At all times relevant to the complaint, DHL offered “Next Day,” “2nd Day,” and “Ground”
delivery service. In its “U.S. Fees” document, DHL stated that “Air Express shipments”
are assessed a jet fuel surcharge, while “Ground Shipments” are assessed a fuel
surcharge indexed to the United States Department of Energy’s diesel fuel index (Item
3, ¶¶ 35-41). Plaintiff alleges that, pursuant to the contract documents, all shipments
transported solely by ground transportation should be assessed the ground fuel
surcharge, not the jet fuel surcharge (Item 3, ¶ 45). Defendant contends that its “Air
Express” services include “Next Day” and “2nd day” shipments and that such shipments
are assessed a jet fuel surcharge even if the shipment is transported by ground
transportation. Plaintiff alleges that it was assessed jet fuel surcharges for packages
that DHL shipped solely by ground transportation, in breach of the contract.
Plaintiff bases this renewed motion on “new evidence” which it received during
discovery.

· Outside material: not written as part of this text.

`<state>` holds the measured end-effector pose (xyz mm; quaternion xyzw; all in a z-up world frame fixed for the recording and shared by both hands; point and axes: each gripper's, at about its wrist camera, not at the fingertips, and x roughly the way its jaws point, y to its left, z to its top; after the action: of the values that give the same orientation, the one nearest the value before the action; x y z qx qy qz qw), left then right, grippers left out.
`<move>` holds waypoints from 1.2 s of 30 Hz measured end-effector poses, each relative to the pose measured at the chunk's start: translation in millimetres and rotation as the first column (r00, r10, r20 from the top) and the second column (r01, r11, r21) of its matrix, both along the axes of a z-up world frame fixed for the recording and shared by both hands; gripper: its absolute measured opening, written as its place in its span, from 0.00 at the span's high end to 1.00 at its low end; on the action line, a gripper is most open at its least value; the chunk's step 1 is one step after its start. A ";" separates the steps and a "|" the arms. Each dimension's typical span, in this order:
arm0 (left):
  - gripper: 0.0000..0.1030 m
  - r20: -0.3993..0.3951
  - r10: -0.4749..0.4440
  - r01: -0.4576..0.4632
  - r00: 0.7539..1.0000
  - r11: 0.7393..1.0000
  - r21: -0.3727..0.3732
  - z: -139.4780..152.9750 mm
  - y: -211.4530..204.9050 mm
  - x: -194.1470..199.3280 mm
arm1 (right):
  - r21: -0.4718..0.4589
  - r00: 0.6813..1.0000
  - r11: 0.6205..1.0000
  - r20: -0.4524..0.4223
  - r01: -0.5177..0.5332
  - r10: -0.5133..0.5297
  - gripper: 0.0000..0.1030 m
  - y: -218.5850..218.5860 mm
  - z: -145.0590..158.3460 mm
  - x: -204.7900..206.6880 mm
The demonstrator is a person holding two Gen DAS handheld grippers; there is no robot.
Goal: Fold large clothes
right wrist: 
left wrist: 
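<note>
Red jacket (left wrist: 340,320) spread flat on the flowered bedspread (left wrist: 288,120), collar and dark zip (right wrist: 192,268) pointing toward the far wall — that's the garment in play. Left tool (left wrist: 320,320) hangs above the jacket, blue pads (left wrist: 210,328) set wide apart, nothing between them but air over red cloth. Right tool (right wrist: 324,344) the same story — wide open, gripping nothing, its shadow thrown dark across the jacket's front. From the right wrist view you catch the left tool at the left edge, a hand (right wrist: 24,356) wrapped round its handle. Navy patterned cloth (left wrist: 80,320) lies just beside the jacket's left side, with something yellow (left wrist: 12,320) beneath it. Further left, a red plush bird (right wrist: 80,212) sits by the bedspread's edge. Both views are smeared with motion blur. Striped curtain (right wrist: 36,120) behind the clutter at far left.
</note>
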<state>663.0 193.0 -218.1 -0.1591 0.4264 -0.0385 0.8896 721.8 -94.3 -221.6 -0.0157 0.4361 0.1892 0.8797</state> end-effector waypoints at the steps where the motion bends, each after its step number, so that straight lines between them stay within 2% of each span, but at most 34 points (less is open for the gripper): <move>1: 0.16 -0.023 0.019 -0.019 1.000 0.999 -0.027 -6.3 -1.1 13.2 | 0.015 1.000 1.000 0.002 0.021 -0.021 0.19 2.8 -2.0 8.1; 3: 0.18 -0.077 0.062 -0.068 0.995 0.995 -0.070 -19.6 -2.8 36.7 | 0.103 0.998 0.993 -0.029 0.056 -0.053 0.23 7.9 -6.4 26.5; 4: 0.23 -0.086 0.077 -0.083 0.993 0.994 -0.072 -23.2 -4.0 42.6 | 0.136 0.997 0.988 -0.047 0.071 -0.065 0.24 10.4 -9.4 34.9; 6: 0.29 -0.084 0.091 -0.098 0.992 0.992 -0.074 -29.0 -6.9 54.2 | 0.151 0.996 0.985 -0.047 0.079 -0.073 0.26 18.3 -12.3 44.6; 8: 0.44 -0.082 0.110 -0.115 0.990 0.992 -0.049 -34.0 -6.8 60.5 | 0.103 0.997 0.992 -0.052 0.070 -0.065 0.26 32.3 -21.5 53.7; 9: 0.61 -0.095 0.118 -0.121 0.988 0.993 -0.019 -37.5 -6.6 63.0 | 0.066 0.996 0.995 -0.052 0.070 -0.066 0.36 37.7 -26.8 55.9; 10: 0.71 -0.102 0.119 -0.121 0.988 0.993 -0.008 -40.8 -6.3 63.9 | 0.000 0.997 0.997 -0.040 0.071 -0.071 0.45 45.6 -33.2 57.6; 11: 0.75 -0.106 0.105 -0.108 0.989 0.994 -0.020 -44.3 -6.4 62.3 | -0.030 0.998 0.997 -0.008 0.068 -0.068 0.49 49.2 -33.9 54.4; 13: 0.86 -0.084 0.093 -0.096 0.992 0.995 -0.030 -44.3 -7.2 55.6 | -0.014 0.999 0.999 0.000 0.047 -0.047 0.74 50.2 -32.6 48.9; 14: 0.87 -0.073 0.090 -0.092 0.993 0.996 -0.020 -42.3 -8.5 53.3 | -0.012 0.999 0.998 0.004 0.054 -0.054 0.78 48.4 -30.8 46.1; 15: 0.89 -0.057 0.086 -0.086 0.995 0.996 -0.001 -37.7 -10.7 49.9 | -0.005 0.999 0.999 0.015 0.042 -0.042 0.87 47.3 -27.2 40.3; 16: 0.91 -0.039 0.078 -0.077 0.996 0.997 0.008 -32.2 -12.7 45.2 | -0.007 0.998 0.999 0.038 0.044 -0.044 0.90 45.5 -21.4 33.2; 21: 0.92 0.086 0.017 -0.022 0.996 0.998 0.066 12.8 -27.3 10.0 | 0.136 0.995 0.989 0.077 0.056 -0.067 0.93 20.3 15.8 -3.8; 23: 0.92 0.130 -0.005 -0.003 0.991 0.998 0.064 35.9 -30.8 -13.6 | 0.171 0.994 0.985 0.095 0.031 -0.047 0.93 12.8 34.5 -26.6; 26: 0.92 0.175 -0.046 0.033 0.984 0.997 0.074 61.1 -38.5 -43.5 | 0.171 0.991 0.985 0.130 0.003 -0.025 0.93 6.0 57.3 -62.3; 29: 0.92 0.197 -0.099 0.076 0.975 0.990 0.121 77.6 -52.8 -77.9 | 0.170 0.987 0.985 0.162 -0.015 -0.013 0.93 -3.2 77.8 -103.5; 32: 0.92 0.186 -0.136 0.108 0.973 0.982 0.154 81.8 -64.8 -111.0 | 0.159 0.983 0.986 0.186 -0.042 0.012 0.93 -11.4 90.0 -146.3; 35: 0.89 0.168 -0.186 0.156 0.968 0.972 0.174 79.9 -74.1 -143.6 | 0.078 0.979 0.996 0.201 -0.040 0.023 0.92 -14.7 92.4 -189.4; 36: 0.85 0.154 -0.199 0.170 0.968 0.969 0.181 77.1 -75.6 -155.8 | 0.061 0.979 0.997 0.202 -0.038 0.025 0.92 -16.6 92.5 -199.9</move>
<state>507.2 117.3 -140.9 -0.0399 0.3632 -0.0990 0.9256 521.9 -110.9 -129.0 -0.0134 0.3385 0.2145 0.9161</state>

The new evidence includes 2005, 2006, and 2008 memoranda, e-mails, and
PowerPoint presentations in which DHL’s upper management instructed its sales force
to explain to certain DHL customers that fuel surcharges were a “straight cost pass
through,” “only a Cost Pass Through,” “nothing but a cost pass through,” “a pure cost
pass through,” and/or “entirely a cost pass through” (Item 54, Att. 3, p. 2).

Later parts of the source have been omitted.